If I run 'replace_text_in_a_single_files' in the code, it opens File1.txt, searches for the text, replaces that text with the same text plus the value 'And That', and then writes that out to a new file in the output subdirectory, which results in the following:

This
And That
is 
a
test

However, when I run replace_text_in_multiple_files which does the same thing, just to a bunch of files instead of just one, each of the new files gets a doubling of the replacement text, resulting in the following:

This
AndThat
AndThat
is 
a
test

So, it's like it's executing the replacement code twice. But why? And why only when it's iterating?

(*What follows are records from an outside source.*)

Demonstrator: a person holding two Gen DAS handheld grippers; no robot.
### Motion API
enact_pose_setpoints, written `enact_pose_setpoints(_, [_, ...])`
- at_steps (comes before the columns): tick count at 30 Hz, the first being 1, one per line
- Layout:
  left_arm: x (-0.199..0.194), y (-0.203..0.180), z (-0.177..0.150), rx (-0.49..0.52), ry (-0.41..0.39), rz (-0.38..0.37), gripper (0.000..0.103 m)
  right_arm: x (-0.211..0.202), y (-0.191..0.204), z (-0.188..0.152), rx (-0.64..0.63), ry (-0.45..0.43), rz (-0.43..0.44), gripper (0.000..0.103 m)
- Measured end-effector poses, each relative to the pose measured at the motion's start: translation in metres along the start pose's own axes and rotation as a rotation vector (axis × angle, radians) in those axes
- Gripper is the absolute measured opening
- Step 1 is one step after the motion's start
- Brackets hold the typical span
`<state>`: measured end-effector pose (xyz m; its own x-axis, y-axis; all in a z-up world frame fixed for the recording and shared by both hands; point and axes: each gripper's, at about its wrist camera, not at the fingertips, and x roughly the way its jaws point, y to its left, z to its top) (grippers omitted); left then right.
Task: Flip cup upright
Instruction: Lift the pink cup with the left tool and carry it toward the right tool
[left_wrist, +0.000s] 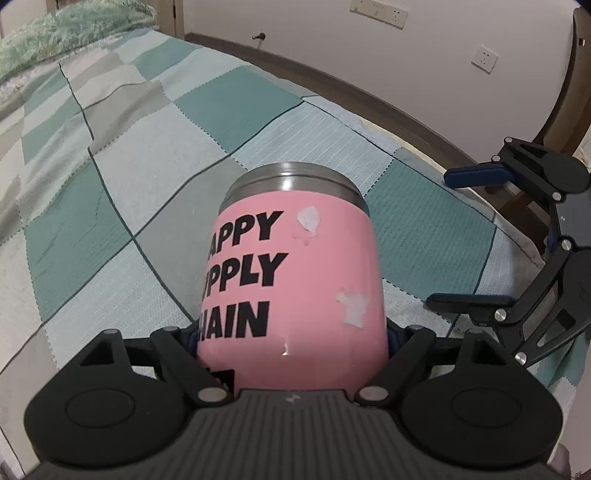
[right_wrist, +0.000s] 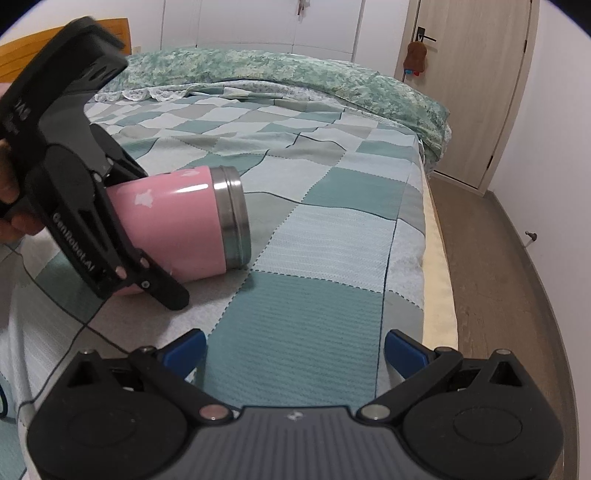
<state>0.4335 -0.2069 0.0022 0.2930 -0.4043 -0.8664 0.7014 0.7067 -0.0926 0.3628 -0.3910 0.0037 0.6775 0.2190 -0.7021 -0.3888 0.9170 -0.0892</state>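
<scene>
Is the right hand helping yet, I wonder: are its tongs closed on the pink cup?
No. The right tongs are open over the blanket, apart from the pink cup.

Item count: one pink cup (left_wrist: 291, 280), positioned between the fingers of the left gripper (right_wrist: 147, 229). Two grippers total; the second, the right gripper (right_wrist: 295, 354), is beside the first. Two wall sockets (left_wrist: 484, 59) ahead of the left gripper. One door (right_wrist: 469, 92) ahead-right of the right gripper.
</scene>
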Motion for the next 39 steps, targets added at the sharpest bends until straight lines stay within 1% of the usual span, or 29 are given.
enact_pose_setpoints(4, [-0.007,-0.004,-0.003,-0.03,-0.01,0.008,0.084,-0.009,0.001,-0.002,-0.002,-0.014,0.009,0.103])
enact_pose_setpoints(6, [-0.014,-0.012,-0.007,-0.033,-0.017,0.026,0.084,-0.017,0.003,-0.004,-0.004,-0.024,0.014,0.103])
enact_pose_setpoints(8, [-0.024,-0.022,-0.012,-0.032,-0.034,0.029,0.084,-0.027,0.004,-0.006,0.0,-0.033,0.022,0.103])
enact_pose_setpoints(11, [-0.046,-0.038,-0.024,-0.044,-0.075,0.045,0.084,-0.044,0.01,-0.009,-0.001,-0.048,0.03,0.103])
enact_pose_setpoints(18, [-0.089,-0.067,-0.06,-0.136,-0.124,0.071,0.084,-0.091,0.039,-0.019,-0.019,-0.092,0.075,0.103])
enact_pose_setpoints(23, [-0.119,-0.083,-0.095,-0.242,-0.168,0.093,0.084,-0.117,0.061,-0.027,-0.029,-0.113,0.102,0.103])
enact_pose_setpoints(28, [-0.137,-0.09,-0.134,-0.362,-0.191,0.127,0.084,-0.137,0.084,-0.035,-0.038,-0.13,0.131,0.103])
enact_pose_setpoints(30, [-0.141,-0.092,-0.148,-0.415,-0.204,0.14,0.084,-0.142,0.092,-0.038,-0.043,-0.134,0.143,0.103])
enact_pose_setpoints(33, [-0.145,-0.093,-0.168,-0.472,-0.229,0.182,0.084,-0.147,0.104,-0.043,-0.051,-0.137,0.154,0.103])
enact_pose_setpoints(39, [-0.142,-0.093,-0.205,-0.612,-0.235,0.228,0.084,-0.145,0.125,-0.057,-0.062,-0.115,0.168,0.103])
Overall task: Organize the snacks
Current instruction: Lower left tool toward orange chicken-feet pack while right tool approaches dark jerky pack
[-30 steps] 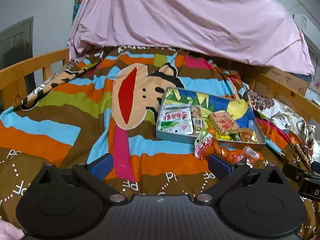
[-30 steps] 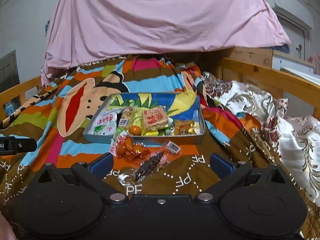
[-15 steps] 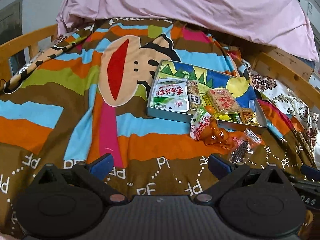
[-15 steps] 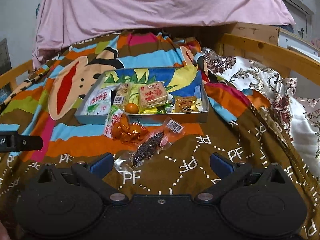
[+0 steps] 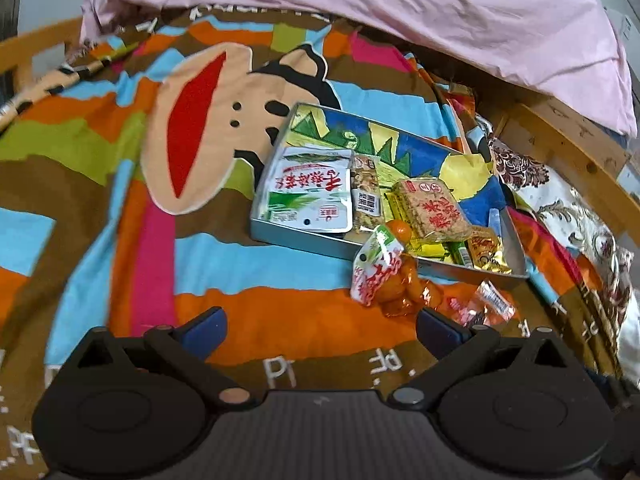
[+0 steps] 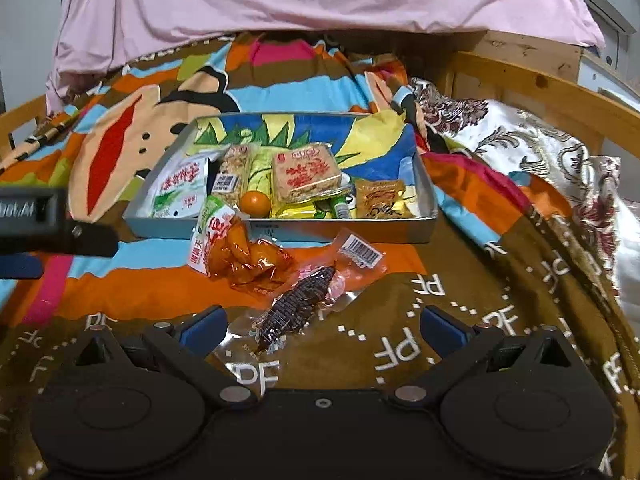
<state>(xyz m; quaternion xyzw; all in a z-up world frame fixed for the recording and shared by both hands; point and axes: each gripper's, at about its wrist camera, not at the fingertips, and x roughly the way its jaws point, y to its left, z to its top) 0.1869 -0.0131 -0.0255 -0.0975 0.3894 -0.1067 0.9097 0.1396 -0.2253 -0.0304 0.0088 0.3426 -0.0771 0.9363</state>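
I see a matt metal tray (image 6: 280,230), glossy plastic snack wrappers (image 6: 248,260), a soft cloth blanket (image 6: 460,320), and a wooden bed rail (image 6: 540,84).

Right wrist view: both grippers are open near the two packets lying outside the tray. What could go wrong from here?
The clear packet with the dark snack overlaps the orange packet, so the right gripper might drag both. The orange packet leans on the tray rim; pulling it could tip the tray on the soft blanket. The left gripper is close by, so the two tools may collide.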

I was expecting that it would just produce the following text in each of the files.

This
AndThat
is 
a
test

Solution

  • You're iterating over the input files as well as your own output files:

    import os
    import shutil
    import pathlib
    
    
    def replace_text_in_multiple_files(input_path, output_path):
        search_text = "This"
        new_text = "This\nAndThat"
    
        shutil.rmtree(output_path)
        os.mkdir(output_path)
    
        for subdir, dirs, files in os.walk(input_path):
            for file in files:
                print(subdir, file)
                input_file_path = subdir + os.sep + file
                output_file_path = output_path + os.sep + file
                if input_file_path.endswith(".txt"):
                    s = pathlib.Path(input_file_path).read_text()
                    s = s.replace(search_text, new_text)
    
                    with open(output_file_path, "w") as f:
                        f.write(s)
    
    def replace_text_in_a_single_files(input_file_path, output_file_path):
        search_text = "This"
        new_text = "This\nAndThat"
    
        s = pathlib.Path(input_file_path).read_text()
        s = s.replace(search_text, new_text)
    
        with open(output_file_path, "w") as f:
            f.write(s)
    
    replace_text_in_multiple_files("./Test", "./Test/output/")
    
    ./Test File3.txt
    ./Test File2.txt
    ./Test File1.txt
    ./Test/output File3.txt
    ./Test/output File2.txt
    ./Test/output File1.txt
    

    Your script writes each output file once it "sees" a file in the input folder, but then os.walk "discovers" files with the same name in the output folder and proceeds to iterate over those.